Wilfred Gray-Johnson praised Ushahidi a lot…
Nate Haken stressed that Conflict Assessment doesn’t equal Early Warning. This is even more true for Conflict Forecasting. His recommendations are:
- Insure relevance to context
- Insist on consistent and sustained participation
- Link early warning to early response
- Do no harm!
- Create a local hub for local ownership/sustainability
- Be clear on what data does and doesn’t do
Two years ago, The Soul of the Machine conference had a presentation by a Salesforce Foundation which talked about using its software by charitable organizations. Michael Poffenberger described Crisis Tracker—first geospatial alert place for atrocities committed in Africa—which runs on Salesforce software.
Diffusion of Innovation
This was my panel, and I presented the UCLA’s Human Rights & International Law Online Forum. You can see my presentation almost in full in a previous blog post.

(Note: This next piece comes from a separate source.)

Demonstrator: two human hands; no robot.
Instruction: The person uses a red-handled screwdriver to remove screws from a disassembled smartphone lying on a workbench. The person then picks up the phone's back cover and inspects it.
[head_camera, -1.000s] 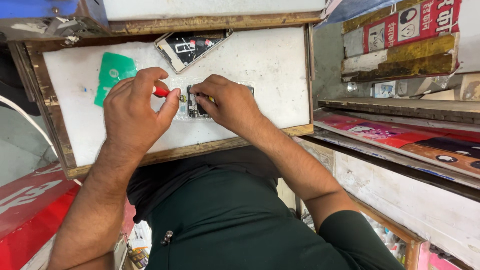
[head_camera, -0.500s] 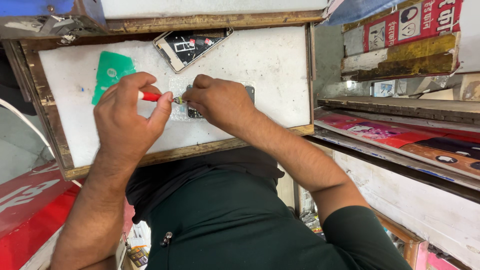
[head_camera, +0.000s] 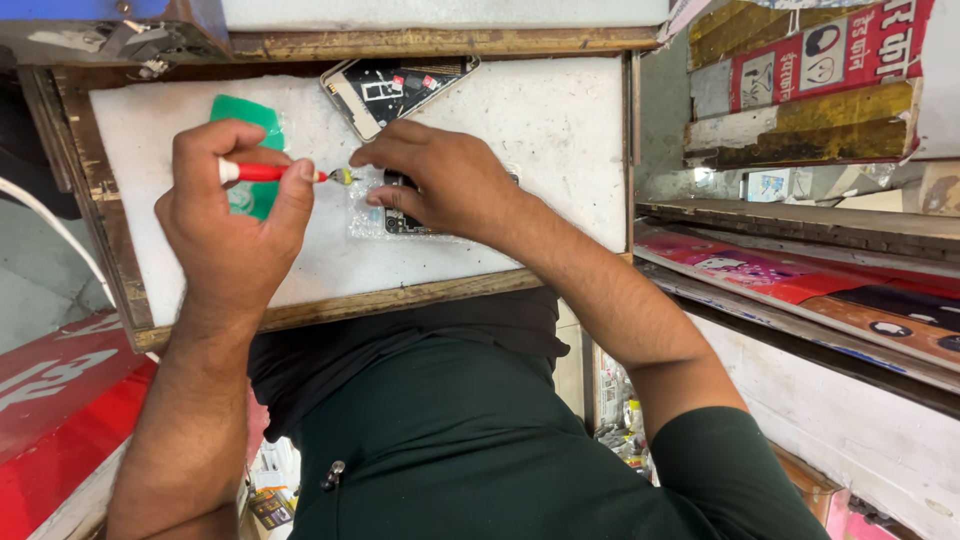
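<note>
Far left there's a red panel (head_camera: 50, 420) with a big white marking, cut off by the frame so I can't tell what it belongs to. Then the work board (head_camera: 560, 130), white top in a worn wooden frame. Near its left edge a green plastic card (head_camera: 248, 112) lies flat, mostly hidden behind the left hand (head_camera: 228, 215). That hand is curled around a small screwdriver (head_camera: 268, 172) with a red and white handle, thumb and fingers pinching it, tip pointing right and meeting the fingertips of the right hand (head_camera: 450, 180). The tip itself is tiny, hard to say if there's a screw on it. The right hand is cupped over a small dark phone part (head_camera: 398, 222) lying on a clear plastic sheet around the middle of the board; fingers bunched at the screwdriver tip, and the part is almost entirely covered, so no clue what it looks like. At the board's back edge sits an opened phone (head_camera: 395, 85), tilted, dark insides showing. Off the right edge there are stacked boxes (head_camera: 800, 90), red and mustard yellow with round white symbols, partly cropped at the top corner. Below them, flat red and pink printed packs (head_camera: 800, 290) lie along a shelf.
</note>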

The other presenters were Sasha Costanza-Chock, Berkman Center for Internet and Society; Stephen Humphreys, London School of Economics; and Scott McNeil, De Novo Group.
Scott runs a foundation that is “bridging this gap, helping to turn proven research and prototypes into globally distributed, royalty-free products”. Contact him if you have some great ideas!
Sasha talked about his approach to developing products:
- SUDO: Strong connection to community; Universal access to technology of choice; Diverse project team; and Open source.
- Universal Design Goals (APT): Accessible + Para + Tod@s
- Codesign Philosophy (GET): Generate ideas + Evaluate prototypes + Together
For those in on the joke: SUDO APT-GET …
And finally, Stephen Humphreys talked about human rights and climate change. He works with Geneva International Council on Human Rights Policy. He talked about the treaty signed by 160 countries that expands on the initial human rights declaration: ICESCR. Very interesting…
There was so much more, but I’m sure others will share their experiences as well. Please feel free to add information (or point out errors) by posting below!